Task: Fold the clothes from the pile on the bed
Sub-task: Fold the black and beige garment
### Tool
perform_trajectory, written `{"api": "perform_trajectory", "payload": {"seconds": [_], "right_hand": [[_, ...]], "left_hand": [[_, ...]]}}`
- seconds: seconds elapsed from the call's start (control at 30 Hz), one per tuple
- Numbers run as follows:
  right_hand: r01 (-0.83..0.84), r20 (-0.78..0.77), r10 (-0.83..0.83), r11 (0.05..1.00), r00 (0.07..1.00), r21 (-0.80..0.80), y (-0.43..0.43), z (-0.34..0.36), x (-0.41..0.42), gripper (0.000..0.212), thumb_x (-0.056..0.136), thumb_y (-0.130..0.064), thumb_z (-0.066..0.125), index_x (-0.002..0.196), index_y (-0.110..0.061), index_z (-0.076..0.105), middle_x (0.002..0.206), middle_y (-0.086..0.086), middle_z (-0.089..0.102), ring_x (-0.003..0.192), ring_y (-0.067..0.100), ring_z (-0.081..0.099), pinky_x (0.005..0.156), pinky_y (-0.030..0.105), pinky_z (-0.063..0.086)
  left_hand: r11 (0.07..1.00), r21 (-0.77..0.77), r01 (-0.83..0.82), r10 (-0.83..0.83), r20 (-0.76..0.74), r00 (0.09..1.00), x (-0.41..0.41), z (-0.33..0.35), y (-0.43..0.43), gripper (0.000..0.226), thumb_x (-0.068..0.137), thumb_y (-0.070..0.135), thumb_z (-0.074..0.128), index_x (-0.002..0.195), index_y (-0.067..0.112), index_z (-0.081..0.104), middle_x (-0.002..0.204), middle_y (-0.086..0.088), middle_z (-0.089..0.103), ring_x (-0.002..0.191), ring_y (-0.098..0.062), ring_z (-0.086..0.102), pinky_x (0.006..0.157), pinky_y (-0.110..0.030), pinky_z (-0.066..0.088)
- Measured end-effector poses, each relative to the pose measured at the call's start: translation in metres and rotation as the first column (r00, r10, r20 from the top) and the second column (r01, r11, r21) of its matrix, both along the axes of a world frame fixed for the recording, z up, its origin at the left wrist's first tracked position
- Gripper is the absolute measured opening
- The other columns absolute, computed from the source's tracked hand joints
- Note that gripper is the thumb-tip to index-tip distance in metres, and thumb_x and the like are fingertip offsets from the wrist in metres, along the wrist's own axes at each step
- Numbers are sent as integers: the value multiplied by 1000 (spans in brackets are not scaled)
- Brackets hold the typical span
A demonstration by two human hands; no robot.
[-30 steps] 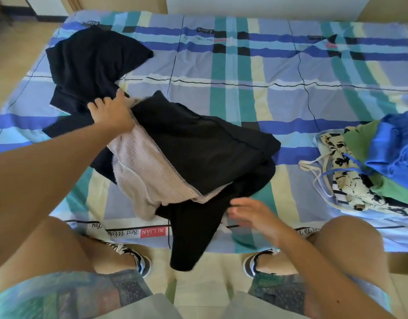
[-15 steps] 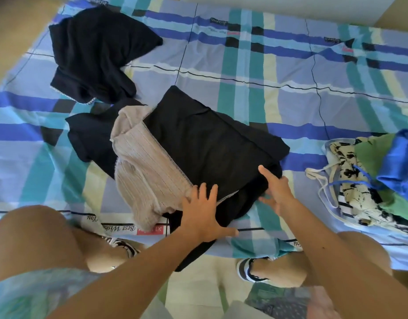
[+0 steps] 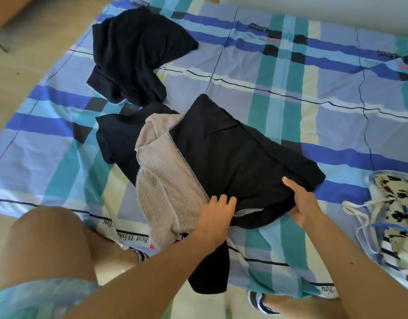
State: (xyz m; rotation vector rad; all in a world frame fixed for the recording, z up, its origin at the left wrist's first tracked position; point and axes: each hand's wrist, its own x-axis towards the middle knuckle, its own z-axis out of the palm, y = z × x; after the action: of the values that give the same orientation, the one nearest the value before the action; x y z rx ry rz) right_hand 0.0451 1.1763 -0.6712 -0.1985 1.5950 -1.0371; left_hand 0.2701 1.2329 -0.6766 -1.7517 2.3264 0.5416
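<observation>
Both your hands are on the black garment [image 3: 233, 153], which lies mid-bed [image 3: 290, 77] near the front edge.
Your right hand [image 3: 302, 203] grasps its lower right corner, thumb on top and fingers tucked under the fold. Your left hand [image 3: 215, 217] sits at the stitched hem beside the beige garment [image 3: 166, 194]. Its fingers are bent and the tips are hidden, so you cannot tell whether they pinch.
</observation>
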Motion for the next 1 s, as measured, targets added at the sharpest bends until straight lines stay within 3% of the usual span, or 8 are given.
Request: {"api": "perform_trajectory", "payload": {"seconds": [0.23,0.4,0.5,0.63,0.73,0.87,0.93,1.0], "right_hand": [[-113,-165,91,985,982,-130,-82,59,46,47,78,5,71,121,1,54,113,16,66,89,26,68,57,27,54],[-247,-140,212,915,967,-319,-165,114,117,60,84,-14,72,137,-11,43,119,9,61,103,23,65,73,40,60],[-475,-341,397,861,852,-184,-176,113,155,72,86,-29,72,146,-19,34,121,2,60,107,21,63,87,38,57],[-580,-571,523,809,633,97,-150,57,185,80,85,-31,74,150,-10,32,144,9,47,125,30,52,100,35,43],[-372,-601,391,914,697,163,-116,17,195,78,85,-31,74,147,-7,34,146,18,37,126,37,48,101,37,40],[-136,-159,167,972,973,191,-82,-20,206,65,83,-47,72,132,-10,50,123,17,61,107,32,63,89,44,55],[-167,151,149,979,977,116,-78,-21,214,45,91,-46,65,123,-16,54,116,14,65,108,29,64,92,42,55],[-183,238,165,982,957,54,-82,-17,225,45,91,-48,65,122,-16,60,119,11,67,112,27,64,101,42,51]], "left_hand": [[939,340,-47,179,-366,913,93,84,-94,33,74,8,71,105,12,63,105,-7,68,99,-28,64,86,-41,54],[916,352,-190,301,-293,907,185,142,-183,49,76,3,72,120,23,63,115,0,65,108,-22,61,95,-38,53],[919,167,-358,381,-133,915,232,141,-221,71,79,3,68,142,23,45,133,-9,56,119,-32,56,100,-45,49],[960,1,-281,281,-29,959,236,96,-223,79,87,40,66,154,24,27,145,-15,41,130,-41,42,105,-55,41],[930,51,-364,367,-69,928,228,55,-209,99,78,83,48,156,28,21,159,-11,25,145,-42,23,113,-64,26],[805,200,-558,583,-94,807,239,16,-195,120,63,89,59,157,32,10,163,-13,10,148,-46,12,112,-68,26],[782,212,-587,613,-87,785,244,5,-187,116,67,83,64,156,30,13,158,-16,19,143,-47,24,108,-64,34],[816,123,-565,574,-57,817,246,-1,-179,101,76,72,66,152,24,21,149,-17,34,134,-46,35,102,-60,42]]}}
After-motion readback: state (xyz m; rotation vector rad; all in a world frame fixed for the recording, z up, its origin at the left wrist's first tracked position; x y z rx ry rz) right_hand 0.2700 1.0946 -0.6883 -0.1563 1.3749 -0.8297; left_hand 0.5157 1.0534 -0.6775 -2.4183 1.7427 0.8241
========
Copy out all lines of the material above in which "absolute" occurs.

▸ Task output
- Gripper is the absolute measured opening
- The other columns absolute, computed from the source's tracked hand joints

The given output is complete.